ASSIGNED TASK —
Please copy each line below that contains the string "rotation".

[Items from a dataset]
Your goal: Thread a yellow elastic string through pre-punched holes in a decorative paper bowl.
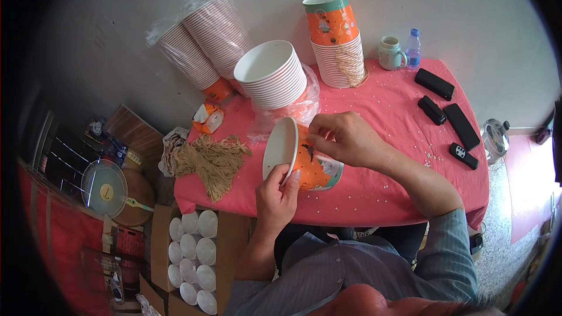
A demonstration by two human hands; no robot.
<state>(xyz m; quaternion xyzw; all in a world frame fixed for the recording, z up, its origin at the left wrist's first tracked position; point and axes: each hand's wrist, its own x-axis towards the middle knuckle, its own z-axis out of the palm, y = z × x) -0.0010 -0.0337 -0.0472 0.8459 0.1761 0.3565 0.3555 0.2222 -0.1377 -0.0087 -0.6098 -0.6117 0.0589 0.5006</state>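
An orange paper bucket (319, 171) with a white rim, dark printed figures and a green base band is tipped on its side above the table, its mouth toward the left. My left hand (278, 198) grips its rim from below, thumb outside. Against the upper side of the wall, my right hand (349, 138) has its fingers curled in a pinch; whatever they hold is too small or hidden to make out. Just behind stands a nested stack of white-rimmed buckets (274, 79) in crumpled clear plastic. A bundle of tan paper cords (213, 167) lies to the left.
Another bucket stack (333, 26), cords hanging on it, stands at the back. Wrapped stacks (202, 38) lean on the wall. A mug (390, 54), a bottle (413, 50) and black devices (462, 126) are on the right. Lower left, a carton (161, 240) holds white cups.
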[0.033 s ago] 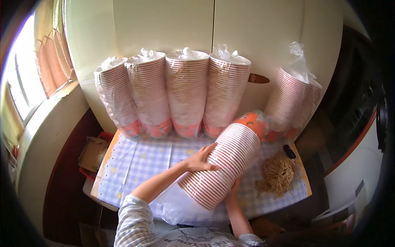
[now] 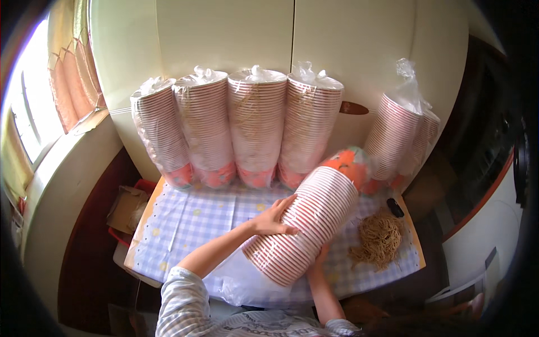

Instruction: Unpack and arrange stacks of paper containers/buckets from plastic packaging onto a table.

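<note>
A long stack of nested paper tubs (image 2: pixel 317 216) in a clear plastic bag lies tilted across the table in my hands. Its orange printed base points away from me to the right, and the rim end faces me. My left hand (image 2: pixel 273 219) grips the stack's left side, fingers over the top. Against the lower right side, my right hand (image 2: pixel 321 255) supports it, its fingers mostly hidden by the stack. Loose clear plastic (image 2: pixel 241 283) trails from the near end. Beyond, another bagged stack (image 2: pixel 257 129) stands upright in a row of several, their bag tops tied.
More bagged stacks (image 2: pixel 393 137) stand at the back right. A bundle of tan string (image 2: pixel 379 238) and a small black object (image 2: pixel 394 208) lie on the right of the checked tablecloth (image 2: pixel 191 224). A red bin with cardboard (image 2: pixel 124 210) sits left of the table, cabinet doors behind.
The far, orange end of the held stack has shifted slightly up and to the right. Both hands keep their places on it.
</note>
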Available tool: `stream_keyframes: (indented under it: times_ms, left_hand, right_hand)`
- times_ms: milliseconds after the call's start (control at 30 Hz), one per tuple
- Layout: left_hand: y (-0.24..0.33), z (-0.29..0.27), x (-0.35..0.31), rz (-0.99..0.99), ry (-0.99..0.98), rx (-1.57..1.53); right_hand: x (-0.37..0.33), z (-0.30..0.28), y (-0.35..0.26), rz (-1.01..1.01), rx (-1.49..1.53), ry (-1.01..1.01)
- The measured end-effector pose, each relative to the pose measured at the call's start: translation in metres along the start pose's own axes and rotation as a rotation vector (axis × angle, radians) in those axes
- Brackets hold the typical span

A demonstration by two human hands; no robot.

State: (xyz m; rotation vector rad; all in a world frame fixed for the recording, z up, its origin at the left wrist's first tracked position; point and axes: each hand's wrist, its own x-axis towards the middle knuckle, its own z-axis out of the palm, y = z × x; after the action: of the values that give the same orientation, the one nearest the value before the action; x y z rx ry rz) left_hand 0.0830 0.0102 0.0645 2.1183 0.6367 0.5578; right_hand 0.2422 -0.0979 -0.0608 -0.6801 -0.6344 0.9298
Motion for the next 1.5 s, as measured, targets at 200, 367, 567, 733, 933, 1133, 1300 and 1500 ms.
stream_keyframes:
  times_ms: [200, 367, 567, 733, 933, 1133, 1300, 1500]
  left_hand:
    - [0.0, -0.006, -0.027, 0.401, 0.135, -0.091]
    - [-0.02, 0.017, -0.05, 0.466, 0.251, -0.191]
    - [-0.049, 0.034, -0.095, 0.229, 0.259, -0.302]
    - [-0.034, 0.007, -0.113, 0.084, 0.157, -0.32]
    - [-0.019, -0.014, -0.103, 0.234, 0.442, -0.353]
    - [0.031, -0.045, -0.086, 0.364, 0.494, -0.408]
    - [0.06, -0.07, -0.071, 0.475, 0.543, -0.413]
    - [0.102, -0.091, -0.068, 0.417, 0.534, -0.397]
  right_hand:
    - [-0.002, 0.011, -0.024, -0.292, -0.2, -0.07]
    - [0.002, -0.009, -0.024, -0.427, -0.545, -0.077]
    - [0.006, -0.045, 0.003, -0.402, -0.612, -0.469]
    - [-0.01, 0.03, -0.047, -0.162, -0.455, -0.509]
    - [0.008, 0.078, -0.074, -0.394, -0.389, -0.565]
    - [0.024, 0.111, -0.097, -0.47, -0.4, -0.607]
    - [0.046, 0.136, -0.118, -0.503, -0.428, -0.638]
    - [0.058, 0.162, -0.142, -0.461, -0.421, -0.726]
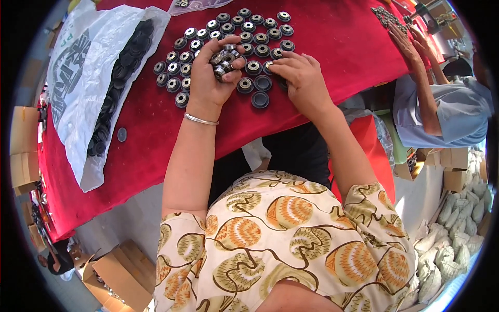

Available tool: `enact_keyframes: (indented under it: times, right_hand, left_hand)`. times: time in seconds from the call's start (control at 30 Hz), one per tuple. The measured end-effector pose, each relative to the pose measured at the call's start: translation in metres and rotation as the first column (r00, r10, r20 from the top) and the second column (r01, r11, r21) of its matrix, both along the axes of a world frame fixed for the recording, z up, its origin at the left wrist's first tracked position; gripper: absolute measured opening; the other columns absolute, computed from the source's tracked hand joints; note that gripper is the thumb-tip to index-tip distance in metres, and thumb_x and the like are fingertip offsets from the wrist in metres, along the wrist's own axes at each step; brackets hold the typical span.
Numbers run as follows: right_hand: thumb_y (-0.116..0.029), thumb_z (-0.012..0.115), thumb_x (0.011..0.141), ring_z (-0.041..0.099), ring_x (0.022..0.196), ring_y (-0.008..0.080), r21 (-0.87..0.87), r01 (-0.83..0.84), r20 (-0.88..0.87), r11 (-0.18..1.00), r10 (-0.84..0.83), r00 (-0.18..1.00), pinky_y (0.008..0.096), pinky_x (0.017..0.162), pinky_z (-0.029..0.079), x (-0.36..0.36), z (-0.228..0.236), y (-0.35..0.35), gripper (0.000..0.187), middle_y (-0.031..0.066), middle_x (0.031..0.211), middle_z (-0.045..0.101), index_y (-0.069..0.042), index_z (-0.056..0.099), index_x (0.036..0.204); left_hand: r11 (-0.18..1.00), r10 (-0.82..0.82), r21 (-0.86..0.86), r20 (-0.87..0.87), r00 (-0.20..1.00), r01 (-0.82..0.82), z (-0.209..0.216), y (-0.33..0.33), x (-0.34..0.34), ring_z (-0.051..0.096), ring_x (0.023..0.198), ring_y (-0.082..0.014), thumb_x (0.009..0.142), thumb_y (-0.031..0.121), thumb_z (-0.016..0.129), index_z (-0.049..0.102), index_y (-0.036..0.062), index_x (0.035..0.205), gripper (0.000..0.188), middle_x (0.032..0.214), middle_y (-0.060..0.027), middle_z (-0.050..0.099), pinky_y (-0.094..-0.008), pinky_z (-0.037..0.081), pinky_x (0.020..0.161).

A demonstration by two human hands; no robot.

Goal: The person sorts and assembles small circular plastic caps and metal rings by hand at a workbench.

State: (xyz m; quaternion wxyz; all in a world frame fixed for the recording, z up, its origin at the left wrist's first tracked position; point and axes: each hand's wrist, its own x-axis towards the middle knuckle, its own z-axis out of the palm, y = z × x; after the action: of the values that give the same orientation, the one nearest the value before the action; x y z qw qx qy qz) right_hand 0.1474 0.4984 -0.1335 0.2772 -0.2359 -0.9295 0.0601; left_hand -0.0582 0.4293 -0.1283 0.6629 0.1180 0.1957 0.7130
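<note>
Palm up, my left hand (207, 88) cups several small shiny metal ball bearings (224, 62) over the table, fingers curled around them. To its right, my right hand (304, 80) has its fingertips closed on a bearing (268, 66) at a black round cap, partly hidden under the fingers. Rows of black caps with bearings seated in their middles (253, 67) spread around and beyond both hands. Nearest me, two black caps (260, 99) have no bearing in them.
A red cloth (338, 47) covers the table. At left lies a white plastic bag (73, 99) spilling black caps (125, 67), with one loose cap (121, 134) beside it. A co-worker's hands (408, 47) handle small metal parts at far right. Cardboard boxes (117, 281) stand below left.
</note>
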Motion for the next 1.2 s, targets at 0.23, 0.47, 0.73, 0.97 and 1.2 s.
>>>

TASK ANSWER —
- The measured end-effector pose, each relative to the pose measured at the call's start: translation in metres along the start pose's own axes and rotation as a rotation vector (axis × angle, radians) in those axes
State: (xyz m; rotation vector rad; all in a world frame fixed for the recording, z up, its origin at the left wrist's first tracked position; point and axes: each hand's wrist, its own x-axis towards the middle knuckle, its own z-axis out of the palm, y = z × x; after the action: of the values that give the same orientation, the one nearest the value before the action; x y z rx ry rz) left_hand 0.0830 0.0102 0.0645 2.1183 0.6367 0.5578; right_hand 0.2422 -0.0979 -0.0608 -0.6801 -0.6344 0.9298
Available tool: `enact_keyframes: (indented under it: times, right_hand, left_hand)`. times: time in seconds from the call's start (control at 30 Hz), one per tuple. The measured end-effector pose, each relative to the pose measured at the call's start: translation in metres and rotation as the first column (r00, r10, r20 from the top) and the second column (r01, r11, r21) of its matrix, both along the axes of a world frame fixed for the recording, z up, its origin at the left wrist's first tracked position; gripper: absolute measured opening; the other columns absolute, computed from the source's tracked hand joints; note that gripper is the thumb-tip to index-tip distance in metres, and thumb_x and the like are fingertip offsets from the wrist in metres, along the wrist's own axes at each step; brackets hold the typical span.

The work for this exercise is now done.